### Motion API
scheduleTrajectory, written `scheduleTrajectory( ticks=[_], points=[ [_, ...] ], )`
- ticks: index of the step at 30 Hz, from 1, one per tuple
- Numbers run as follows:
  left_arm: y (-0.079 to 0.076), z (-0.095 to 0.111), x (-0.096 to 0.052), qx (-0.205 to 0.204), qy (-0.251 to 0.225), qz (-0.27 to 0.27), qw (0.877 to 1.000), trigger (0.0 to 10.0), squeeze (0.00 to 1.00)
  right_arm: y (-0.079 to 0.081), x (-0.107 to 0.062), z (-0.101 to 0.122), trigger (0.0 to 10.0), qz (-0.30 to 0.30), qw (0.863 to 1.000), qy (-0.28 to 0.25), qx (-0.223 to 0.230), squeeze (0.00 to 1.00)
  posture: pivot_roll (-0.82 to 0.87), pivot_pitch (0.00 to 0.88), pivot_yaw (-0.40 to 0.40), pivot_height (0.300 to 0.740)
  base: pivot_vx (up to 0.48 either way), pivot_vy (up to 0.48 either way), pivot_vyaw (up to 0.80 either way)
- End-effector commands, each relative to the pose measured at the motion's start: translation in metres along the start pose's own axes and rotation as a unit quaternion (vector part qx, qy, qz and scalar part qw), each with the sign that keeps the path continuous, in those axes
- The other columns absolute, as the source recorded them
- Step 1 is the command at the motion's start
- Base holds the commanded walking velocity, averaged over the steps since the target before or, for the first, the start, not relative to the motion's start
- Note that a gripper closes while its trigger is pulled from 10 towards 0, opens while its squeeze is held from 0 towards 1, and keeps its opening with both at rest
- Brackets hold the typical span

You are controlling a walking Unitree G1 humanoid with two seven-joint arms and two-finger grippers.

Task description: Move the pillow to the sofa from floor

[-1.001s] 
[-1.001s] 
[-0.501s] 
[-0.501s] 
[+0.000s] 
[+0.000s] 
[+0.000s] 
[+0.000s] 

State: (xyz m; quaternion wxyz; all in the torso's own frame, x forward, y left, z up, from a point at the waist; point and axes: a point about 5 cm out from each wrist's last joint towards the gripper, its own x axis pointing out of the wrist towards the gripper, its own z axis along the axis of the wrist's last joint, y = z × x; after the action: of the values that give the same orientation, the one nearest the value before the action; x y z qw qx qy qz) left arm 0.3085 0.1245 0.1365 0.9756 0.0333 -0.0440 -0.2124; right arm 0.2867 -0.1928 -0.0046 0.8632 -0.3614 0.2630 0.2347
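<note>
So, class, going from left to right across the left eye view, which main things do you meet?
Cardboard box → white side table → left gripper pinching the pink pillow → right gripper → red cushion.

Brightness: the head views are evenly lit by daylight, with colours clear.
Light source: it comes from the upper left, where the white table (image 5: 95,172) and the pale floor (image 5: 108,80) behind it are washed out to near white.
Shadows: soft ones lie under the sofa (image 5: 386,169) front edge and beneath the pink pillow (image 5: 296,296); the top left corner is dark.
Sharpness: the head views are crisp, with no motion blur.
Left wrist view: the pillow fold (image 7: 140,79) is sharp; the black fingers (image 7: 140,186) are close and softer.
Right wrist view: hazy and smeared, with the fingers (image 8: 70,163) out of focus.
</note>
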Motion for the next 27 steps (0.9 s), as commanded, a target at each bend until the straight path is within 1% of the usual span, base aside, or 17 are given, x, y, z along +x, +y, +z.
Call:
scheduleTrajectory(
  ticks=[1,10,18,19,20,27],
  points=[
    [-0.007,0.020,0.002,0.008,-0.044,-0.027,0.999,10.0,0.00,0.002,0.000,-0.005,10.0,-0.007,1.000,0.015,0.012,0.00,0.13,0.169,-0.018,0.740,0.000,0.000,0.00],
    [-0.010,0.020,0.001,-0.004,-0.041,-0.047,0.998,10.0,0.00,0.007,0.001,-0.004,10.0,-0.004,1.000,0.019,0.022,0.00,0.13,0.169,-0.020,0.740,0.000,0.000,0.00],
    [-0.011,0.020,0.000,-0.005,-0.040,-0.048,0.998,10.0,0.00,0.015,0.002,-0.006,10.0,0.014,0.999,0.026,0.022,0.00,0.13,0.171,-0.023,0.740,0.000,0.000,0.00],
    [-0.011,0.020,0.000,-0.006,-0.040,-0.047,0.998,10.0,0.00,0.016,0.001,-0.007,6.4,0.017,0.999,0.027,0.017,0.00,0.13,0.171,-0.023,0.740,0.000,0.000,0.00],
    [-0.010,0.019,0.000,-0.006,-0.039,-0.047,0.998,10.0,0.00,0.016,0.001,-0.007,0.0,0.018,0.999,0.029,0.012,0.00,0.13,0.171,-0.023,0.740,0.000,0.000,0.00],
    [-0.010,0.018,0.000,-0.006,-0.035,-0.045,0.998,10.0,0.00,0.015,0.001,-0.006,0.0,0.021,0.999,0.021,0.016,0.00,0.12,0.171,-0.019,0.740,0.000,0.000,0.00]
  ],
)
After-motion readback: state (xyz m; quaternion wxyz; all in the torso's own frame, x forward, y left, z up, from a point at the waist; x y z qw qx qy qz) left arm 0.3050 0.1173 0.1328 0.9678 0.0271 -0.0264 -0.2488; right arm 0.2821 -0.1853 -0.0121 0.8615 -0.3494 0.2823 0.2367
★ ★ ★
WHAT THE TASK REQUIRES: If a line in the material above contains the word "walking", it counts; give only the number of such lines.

RESPONSE TO THIS TASK: 2